Lost Access to Volume

edawg · ‎04-05-2010

Hello-

I have three Dell R710 hosts running ESXi 4, build 244038. Every 1 to 4 days an error generates on anyone of the three hosts stating, " lost access to volume (lists my volume name) Recovery attempt in progress. Within 1-5 seconds it states, "successfully restored access to (lists my volume name). During this window my datastores do not drop. Customers are not affected.

These three boxes are in a cluster with HA and DRS enabled. Each host has a physical nic in a vmkernel port group assigned to iSCSi data. On the network side the nics assigned to the vmkernel port group are in a separate vlan dedicated for iSCSI traffic connecting to an EMC AX4-5i iSCSI SAN on the same VLAN. The SAN has four 1 Gb iSCSI ports. In Navisphere Manager I do not see any errors being reported when this issue occurs. My network team has looked at all the traffic/ports/cables etc and states there are no issues.

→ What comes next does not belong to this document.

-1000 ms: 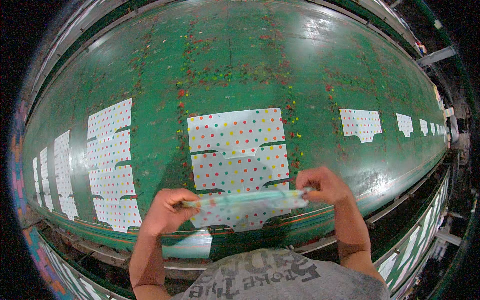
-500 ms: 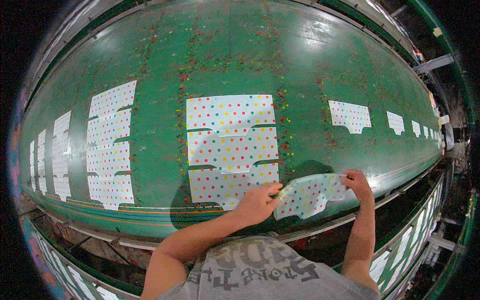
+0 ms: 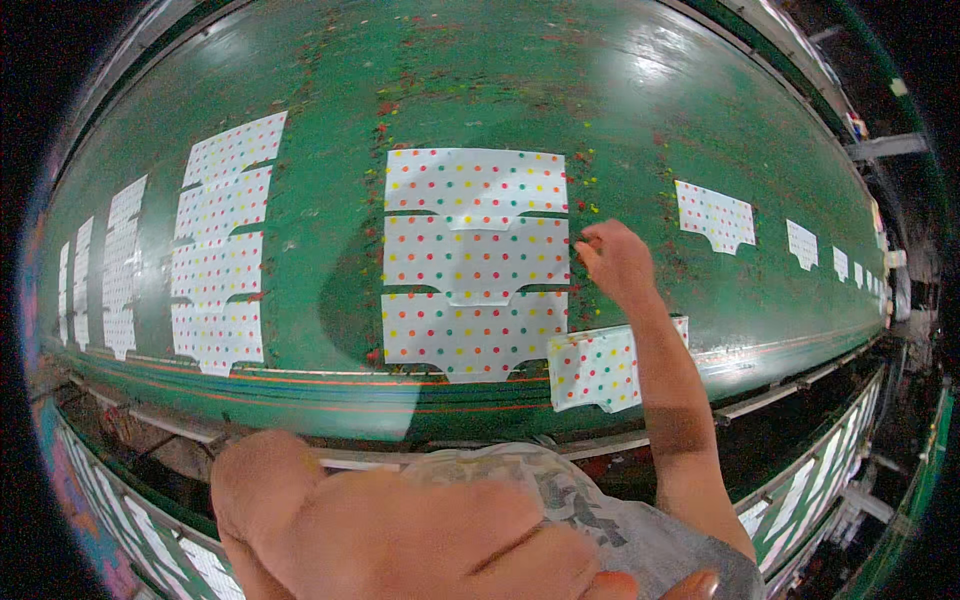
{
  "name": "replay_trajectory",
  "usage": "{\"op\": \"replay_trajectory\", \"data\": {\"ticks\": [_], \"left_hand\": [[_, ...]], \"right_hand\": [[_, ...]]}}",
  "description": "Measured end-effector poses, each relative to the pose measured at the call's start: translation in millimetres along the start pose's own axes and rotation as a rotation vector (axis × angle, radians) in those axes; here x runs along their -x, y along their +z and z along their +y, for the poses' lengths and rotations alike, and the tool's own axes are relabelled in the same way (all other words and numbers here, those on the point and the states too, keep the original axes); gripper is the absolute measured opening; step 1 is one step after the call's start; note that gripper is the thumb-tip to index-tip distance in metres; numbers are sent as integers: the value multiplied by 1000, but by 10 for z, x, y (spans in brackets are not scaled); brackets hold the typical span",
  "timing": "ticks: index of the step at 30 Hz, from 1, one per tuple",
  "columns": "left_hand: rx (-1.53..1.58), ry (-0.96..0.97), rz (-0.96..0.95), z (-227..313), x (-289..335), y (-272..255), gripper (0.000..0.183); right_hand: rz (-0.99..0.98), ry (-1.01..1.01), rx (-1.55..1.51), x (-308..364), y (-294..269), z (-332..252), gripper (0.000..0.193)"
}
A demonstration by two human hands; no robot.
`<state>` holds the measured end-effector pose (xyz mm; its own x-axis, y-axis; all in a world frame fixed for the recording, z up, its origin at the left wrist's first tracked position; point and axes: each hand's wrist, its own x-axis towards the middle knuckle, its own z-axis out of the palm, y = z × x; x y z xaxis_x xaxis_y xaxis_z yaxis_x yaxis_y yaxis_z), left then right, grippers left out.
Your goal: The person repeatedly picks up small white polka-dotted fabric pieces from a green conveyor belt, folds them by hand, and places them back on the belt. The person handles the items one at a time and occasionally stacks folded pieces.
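Loosely curled right hand (image 3: 617, 262) beside panel (image 3: 475, 252)

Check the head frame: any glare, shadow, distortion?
All in the head view: bright glare on the green table, upper right and near right edge; dark shadow left of the central dotted pieces; long table edges bow, corners go black; left hand looms large in the foreground.

The desk (image 3: 620, 120) is glossy green, flecked with red and yellow specks (image 3: 590, 180) in the upper middle, with orange stripes (image 3: 300, 379) at lower left. The centre pieces (image 3: 475, 250) are white with evenly spaced red, orange, yellow and green dots. The left column (image 3: 220, 198), the right-hand piece (image 3: 716, 214) and the lower-right bundle (image 3: 598, 367) are white with multicoloured dots too. At the bottom, the shirt (image 3: 660, 550) is grey with darker lettering.
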<state>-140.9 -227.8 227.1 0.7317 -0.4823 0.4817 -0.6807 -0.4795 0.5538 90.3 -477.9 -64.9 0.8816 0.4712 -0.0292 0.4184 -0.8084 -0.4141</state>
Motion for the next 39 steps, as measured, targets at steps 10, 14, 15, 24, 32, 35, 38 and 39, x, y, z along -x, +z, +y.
{"op": "replay_trajectory", "data": {"ticks": [10,14,15,24,32,35,38,39], "left_hand": [[-92,-450,333,-1218,902,426,29],[-200,-652,383,-2052,1161,943,28],[-282,-628,392,-2184,1182,1041,29],[-14,-695,-29,-2213,1468,665,41],[611,-1233,235,-1999,2213,610,41],[766,-1402,468,-2040,2328,847,45],[719,-1370,549,-2055,2400,950,44],[699,-1387,572,-2051,2411,963,43]], "right_hand": [[-28,-1,64,-356,321,-219,16],[-51,3,34,-352,185,-277,18],[-116,-70,-15,-320,131,-340,17],[-692,-511,-1183,658,-597,-853,14],[-445,230,-992,708,13,-440,13],[-346,229,-778,644,355,-417,22],[-278,201,-673,648,507,-386,24],[-278,211,-682,650,528,-374,25]]}}
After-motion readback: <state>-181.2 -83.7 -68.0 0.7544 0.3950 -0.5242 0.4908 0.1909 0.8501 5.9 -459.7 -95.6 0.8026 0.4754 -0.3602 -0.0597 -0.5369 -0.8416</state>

All three hosts are synching time correctly with an internal ntp source. I have reviewed the VMware KB article which refers to a checklist of things to check for this issue and unfortunately none of them appear to apply to my situation. Any thoughts would be greatly appreciated.

Regards,

Erik

stefanjansson · ‎04-12-2010

Hello ,

I also experiencing these messages in one of my clusters. I´m running on HP BL490 hosts ,ESXi build 236512 but are using FC disks (XP24000) ,not iSCSI.

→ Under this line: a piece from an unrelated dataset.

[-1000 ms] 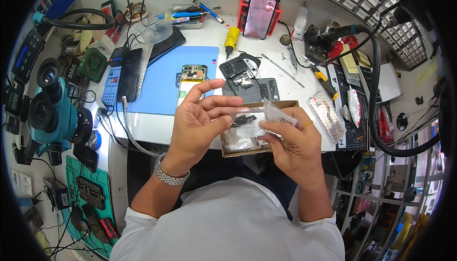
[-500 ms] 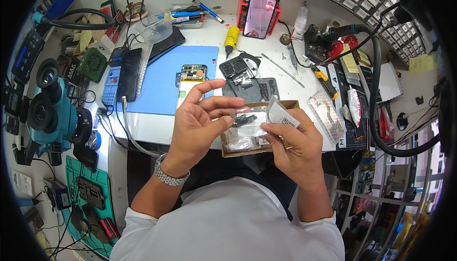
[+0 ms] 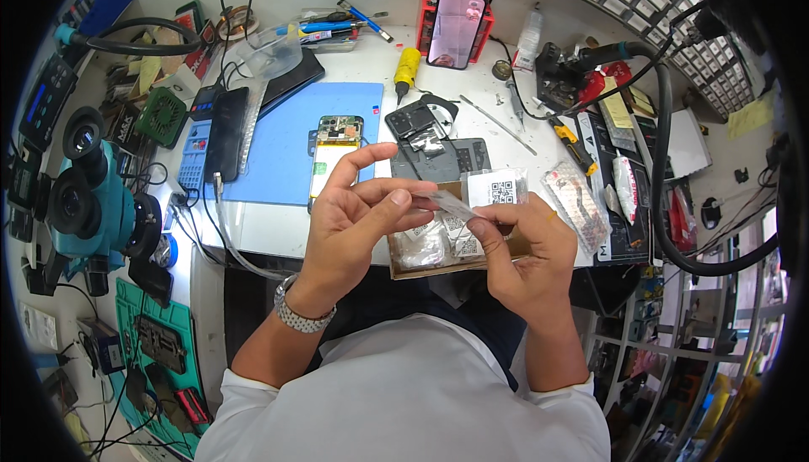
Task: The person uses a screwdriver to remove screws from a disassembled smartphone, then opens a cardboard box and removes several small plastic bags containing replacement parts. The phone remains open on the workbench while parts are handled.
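Note:
Both my hands are raised over an open cardboard box (image 3: pixel 411 273) at the table's front edge. Between them a small clear plastic bag (image 3: pixel 452 206) is tilted nearly edge-on, so its contents do not show well. My left hand (image 3: pixel 358 213) pinches one end between thumb and fingers, its index finger stretched out. With thumb and forefinger, my right hand (image 3: pixel 531 247) grips the other end. Just beyond the right fingers shows a clear packet with a white code label (image 3: pixel 503 187). Several clear packets (image 3: pixel 425 247) lie in the box below.
An opened phone (image 3: pixel 337 146) lies on a blue mat (image 3: pixel 278 137). Dark phone parts (image 3: pixel 430 137) sit beyond the box. Upright at the back, a lit phone (image 3: pixel 456 29) leans on a red stand. A microscope (image 3: pixel 101 201) stands left; a thick black hose (image 3: pixel 666 167) curves at right.
The bag has turned from facing me flat to nearly edge-on. A code-labelled packet now shows beyond my right fingers, and the packets in the box are more exposed.

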Available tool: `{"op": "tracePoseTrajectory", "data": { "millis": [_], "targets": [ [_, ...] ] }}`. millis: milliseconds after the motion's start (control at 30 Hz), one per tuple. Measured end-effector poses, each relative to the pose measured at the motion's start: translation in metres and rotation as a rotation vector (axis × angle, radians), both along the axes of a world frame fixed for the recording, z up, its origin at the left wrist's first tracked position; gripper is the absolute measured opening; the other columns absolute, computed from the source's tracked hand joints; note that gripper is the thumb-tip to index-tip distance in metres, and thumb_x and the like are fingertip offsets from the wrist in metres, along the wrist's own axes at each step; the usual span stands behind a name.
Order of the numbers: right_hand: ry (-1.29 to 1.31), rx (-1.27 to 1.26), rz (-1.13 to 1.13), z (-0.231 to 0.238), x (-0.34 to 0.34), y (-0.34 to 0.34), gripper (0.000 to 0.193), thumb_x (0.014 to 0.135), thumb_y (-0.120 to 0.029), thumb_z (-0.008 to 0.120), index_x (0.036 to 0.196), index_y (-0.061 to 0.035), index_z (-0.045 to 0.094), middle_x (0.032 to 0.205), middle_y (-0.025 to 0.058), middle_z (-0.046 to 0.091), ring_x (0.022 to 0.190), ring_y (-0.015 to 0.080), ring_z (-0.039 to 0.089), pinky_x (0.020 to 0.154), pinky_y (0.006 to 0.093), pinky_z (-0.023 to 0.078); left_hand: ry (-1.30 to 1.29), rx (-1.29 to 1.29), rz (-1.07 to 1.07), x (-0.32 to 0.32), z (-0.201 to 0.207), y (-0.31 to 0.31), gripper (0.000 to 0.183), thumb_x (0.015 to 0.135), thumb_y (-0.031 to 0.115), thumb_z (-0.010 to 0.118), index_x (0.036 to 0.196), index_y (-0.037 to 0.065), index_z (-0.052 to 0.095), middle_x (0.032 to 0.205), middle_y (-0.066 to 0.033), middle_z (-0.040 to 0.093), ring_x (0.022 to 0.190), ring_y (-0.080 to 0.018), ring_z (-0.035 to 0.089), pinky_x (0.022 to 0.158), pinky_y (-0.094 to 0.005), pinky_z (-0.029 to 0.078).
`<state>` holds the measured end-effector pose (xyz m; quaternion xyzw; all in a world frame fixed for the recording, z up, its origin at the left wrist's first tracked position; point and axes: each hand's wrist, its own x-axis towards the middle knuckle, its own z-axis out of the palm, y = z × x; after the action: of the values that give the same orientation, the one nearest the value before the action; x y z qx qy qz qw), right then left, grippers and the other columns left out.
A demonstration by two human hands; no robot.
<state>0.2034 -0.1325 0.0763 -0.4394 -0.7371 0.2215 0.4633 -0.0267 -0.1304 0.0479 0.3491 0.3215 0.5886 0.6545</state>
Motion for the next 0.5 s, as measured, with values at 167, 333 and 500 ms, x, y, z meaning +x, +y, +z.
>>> {"op": "tracePoseTrajectory", "data": {
  "millis": [167, 333, 500],
  "targets": [
    [0.098, -0.141, -0.029, -0.009, 0.000, 0.006, 0.009, 0.096, -0.006, 0.082, 0.100, 0.0003, 0.078, 0.080, 0.0102, 0.070, 0.070, 0.0171, 0.064, 0.067, 0.0303, 0.052, 0.162, 0.105, 0.031, 0.006, -0.002, -0.002, 0.063, 0.104, -0.002, 0.071, 0.157, -0.006, 0.037, 0.115, -0.0233, 0.078, 0.108, -0.0291, 0.080, 0.093, -0.0417, 0.070],
    [0.138, -0.224, -0.013, -0.010, 0.001, 0.008, 0.010, 0.099, -0.007, 0.079, 0.100, 0.0023, 0.078, 0.081, 0.0097, 0.073, 0.072, 0.0150, 0.065, 0.068, 0.0297, 0.052, 0.172, 0.065, 0.046, 0.009, 0.001, 0.001, 0.065, 0.103, -0.002, 0.074, 0.156, -0.007, 0.037, 0.109, -0.0217, 0.078, 0.097, -0.0246, 0.081, 0.086, -0.0368, 0.071],
    [0.180, -0.275, -0.007, -0.012, 0.000, 0.009, 0.011, 0.100, -0.008, 0.078, 0.101, 0.0034, 0.079, 0.084, 0.0108, 0.076, 0.074, 0.0139, 0.067, 0.069, 0.0291, 0.053, 0.170, 0.040, 0.064, 0.010, 0.002, 0.003, 0.064, 0.103, -0.001, 0.074, 0.155, -0.007, 0.037, 0.105, -0.0205, 0.078, 0.093, -0.0234, 0.081, 0.083, -0.0342, 0.071]
  ]
}}
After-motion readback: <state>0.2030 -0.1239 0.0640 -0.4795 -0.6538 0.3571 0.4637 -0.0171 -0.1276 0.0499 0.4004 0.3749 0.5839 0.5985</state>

The scenario looks pretty much as above ,now and then one of my 8 ESXi hosts is reporting "lost access to volume ....." and after 1-10 sec there

is a corresponding message that states "Successfully restored access to ....". Can´t see that this is affecting the vm´s on the datastore

(nothing reported in event logs on windows hosts). In the same VC I´m running another ESXi cluster ,same hardware (HP BL490 ) configured exactly

the same as the other cluster, but is running ESXi build 208167.This cluster is not affected by this issue ,but it has disks in the same XP24000 .

The firmware on machines and HBA´s is the same on both clusters. I´m beginning to wonder if this is something that has "been introduced" in later

builds of ESXi ? I had a plan to upgrade to newer build but it seems as if that is not going to resolve the issue since you Erik has the latest

build on your cluster. I can see on the time that most of these messages arrives at intervals like 18.00 ,11.30,5.50,22.00,13.15 and so on ,which

leads me to think that this is happening when the automatic scanning of datastores from the ESXi is going every 5 minutes.

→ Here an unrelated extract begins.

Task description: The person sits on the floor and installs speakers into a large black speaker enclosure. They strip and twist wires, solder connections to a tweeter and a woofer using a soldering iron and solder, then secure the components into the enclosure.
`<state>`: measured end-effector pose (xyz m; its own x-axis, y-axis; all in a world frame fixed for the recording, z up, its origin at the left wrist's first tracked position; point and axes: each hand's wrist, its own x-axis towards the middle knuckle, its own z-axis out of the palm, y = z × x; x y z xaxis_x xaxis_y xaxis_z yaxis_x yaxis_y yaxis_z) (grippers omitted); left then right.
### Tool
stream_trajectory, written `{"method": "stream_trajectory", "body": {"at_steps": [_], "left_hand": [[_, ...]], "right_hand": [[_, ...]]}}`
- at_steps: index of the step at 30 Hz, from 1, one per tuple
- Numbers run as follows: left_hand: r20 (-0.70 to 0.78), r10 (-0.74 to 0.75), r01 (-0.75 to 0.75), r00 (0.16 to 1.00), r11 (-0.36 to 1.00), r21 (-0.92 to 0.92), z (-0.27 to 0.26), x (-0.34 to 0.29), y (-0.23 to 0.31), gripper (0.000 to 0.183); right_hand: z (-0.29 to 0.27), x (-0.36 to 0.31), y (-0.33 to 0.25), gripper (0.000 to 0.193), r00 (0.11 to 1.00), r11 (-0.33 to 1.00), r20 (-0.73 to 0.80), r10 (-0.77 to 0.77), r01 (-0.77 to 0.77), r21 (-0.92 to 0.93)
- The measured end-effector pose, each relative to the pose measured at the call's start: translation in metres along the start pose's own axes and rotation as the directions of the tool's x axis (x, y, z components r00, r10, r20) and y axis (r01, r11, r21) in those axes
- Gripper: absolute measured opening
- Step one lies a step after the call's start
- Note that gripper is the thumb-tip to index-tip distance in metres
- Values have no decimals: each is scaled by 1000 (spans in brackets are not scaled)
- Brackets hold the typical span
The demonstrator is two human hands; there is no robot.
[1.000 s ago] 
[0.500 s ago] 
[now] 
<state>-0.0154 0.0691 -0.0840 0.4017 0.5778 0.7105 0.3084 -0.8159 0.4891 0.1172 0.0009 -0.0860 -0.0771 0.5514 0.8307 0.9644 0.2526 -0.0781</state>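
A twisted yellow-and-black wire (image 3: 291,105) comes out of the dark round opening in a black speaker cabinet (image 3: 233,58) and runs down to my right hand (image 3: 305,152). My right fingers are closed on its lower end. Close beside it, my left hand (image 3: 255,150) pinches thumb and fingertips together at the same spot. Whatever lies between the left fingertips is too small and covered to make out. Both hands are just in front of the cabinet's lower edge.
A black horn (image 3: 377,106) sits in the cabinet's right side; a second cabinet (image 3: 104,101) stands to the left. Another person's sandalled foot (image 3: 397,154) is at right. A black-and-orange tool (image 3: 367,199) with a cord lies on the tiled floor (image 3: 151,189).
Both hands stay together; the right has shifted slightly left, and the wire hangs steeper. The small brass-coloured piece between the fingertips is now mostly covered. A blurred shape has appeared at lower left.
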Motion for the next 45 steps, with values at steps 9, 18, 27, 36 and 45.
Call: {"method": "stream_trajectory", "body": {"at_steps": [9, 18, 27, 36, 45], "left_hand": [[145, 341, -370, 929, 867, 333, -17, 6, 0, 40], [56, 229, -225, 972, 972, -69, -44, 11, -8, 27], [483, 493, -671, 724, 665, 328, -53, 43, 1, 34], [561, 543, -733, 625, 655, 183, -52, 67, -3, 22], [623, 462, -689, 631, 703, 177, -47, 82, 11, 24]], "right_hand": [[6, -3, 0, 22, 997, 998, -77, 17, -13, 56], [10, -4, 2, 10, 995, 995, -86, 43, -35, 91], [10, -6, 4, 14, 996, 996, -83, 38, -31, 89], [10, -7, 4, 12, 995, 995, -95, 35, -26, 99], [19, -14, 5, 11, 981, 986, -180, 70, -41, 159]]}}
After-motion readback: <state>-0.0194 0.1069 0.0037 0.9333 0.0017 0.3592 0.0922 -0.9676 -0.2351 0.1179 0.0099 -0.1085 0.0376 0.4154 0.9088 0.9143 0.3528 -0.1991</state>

Are we the only one´s that is seeing these messages ?

regards Stefan

edawg · ‎04-12-2010

Thanks for the feedback. It is helpful to know this is not related to iSCSI as that has been the path I have been going down up to now. I definitely did not start seeing these issues until I had done some updates on the cluster. Hopefully we can get some answers....

stefanjansson · ‎04-13-2010

OK , if you haven´t seen this messages before you did your updates on your cluster (ESXi hosts) then my theory, that this is something that has arised with newer builds of ESXi , still holds. I have logged a case today so hopefully there will be some light on this matter. Have you logged a case yet ?

Since I haven´t seen any logs on a vm stating that it has problem with diskaccess I´m hoping that this is not affecting operation yet...

If you click on "Ask VMware" in the events window you´ll get redirected to VMware that explains some of the impact. I quote :

"All I/O, metadata operations to the specific volume from COS, user interface (vSphere Client), or virtual machines are internally queued and retried for some duration of time. If the volume or storage device connectivity is not restored within that duration of time, such I/O operations fail. This might have an impact on already running virtual machines as well as any new power on operations by virtual machines, and so on."

So hopefully all the I/O is queued and is restored afterwards....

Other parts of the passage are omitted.